Few if any sector exchange traded are as levered to Federal Reserve action as are financial services ETFs. So even though the Fed did not raise interest rates this month, the Financial Services Select Sector SPDR (NYSEArca: XLF) and rival funds could be worth examining because many traders believe a December rate hike is certainly on the table.
The Federal Reserve’s decision to hold off on an interest rate hike, ongoing economic weakness and concerns over trading revenues have weighed on the financial sector’s outlook.
Given the recent spike in volatility, market participants anticipate larger swings than usual this earnings season. While bank shares move about 2% after an earnings announcement, swings one-and-a-half times the average are expected ahead.
One point of attraction for XLF and rival financial services ETFs has been the discounted valuations of big bank stocks. However, the cheapness of U.S. banks belies the strength of the financial sector. Over few years, banks have shed unprofitable businesses and assets while bulking up capital to return some to shareholders through stock buybacks and dividends, the Wall Street Journal reports.
“One immediate impact of the failure to raise interest rates is that it caused the value of bank assets to rise and it improved real book values. This is because an estimated 92 percent of bank assets are financial instruments.
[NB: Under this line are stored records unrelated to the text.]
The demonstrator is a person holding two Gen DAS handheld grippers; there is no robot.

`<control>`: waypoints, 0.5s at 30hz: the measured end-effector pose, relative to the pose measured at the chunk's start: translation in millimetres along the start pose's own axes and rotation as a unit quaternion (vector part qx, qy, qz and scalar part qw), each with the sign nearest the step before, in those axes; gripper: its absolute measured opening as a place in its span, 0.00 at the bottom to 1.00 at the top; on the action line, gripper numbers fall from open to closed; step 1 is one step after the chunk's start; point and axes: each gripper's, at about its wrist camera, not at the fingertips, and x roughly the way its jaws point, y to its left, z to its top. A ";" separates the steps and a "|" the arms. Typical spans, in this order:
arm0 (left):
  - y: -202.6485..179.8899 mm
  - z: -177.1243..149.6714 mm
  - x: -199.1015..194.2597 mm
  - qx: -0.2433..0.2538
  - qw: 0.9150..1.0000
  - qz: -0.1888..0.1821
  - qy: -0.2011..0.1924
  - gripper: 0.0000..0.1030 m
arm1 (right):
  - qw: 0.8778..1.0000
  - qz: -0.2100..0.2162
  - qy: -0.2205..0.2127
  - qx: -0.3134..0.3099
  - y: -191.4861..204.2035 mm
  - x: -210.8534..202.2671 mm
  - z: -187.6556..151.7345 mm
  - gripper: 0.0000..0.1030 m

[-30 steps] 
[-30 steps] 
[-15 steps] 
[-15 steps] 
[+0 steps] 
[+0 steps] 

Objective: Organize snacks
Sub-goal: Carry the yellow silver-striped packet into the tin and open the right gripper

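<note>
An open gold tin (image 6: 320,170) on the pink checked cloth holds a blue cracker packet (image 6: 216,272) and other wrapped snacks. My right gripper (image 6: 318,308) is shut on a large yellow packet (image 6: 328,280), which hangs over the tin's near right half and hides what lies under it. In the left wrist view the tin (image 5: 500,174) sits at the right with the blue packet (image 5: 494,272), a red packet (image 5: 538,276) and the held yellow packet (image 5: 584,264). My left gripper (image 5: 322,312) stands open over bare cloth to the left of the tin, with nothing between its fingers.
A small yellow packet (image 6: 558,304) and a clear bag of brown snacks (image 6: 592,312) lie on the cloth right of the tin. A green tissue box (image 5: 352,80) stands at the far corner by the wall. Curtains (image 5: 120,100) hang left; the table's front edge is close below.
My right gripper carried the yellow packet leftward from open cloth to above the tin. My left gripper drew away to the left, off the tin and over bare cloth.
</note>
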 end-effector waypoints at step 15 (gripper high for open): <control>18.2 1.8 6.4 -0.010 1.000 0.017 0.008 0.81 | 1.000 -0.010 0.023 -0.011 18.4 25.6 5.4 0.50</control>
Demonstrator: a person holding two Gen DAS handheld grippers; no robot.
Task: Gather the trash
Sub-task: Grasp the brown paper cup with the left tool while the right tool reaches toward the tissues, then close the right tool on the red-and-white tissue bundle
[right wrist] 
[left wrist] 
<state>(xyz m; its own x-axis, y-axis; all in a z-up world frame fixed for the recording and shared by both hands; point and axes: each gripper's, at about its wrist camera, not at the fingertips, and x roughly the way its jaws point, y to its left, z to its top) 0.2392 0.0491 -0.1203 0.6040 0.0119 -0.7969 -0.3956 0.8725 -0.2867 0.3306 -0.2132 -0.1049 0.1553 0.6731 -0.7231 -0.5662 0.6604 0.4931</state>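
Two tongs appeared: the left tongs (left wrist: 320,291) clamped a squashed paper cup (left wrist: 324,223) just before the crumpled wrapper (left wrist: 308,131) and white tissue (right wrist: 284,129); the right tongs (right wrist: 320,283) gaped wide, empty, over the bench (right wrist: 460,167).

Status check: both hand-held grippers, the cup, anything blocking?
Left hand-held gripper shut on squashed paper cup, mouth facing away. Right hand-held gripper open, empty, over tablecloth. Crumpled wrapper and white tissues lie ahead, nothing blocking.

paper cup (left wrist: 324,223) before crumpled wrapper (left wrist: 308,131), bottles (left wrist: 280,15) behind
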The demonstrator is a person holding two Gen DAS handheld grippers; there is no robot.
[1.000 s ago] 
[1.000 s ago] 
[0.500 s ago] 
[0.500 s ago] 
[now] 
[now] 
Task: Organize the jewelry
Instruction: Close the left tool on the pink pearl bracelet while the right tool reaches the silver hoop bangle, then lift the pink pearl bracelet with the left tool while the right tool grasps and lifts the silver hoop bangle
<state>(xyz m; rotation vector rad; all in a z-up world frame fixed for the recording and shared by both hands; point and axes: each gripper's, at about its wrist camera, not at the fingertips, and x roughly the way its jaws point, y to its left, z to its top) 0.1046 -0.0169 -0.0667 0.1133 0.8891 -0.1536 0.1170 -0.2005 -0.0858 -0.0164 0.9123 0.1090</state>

If interest rates remain stable or decline slightly, the value of these assets rises in real terms. This improves banking industry book value,” said Dick Bove of Rafferty Capital Markets in a note cited by Jeff Cox of CNBC.
And when it comes to higher interest rates bolstering financial services ETFs such as XLF, the good news is that the number of traders betting that the Fed will boost borrowing costs following its December meeting has climbed in recent days. Options traders are buying into the notion of higher rates benefiting bank stocks.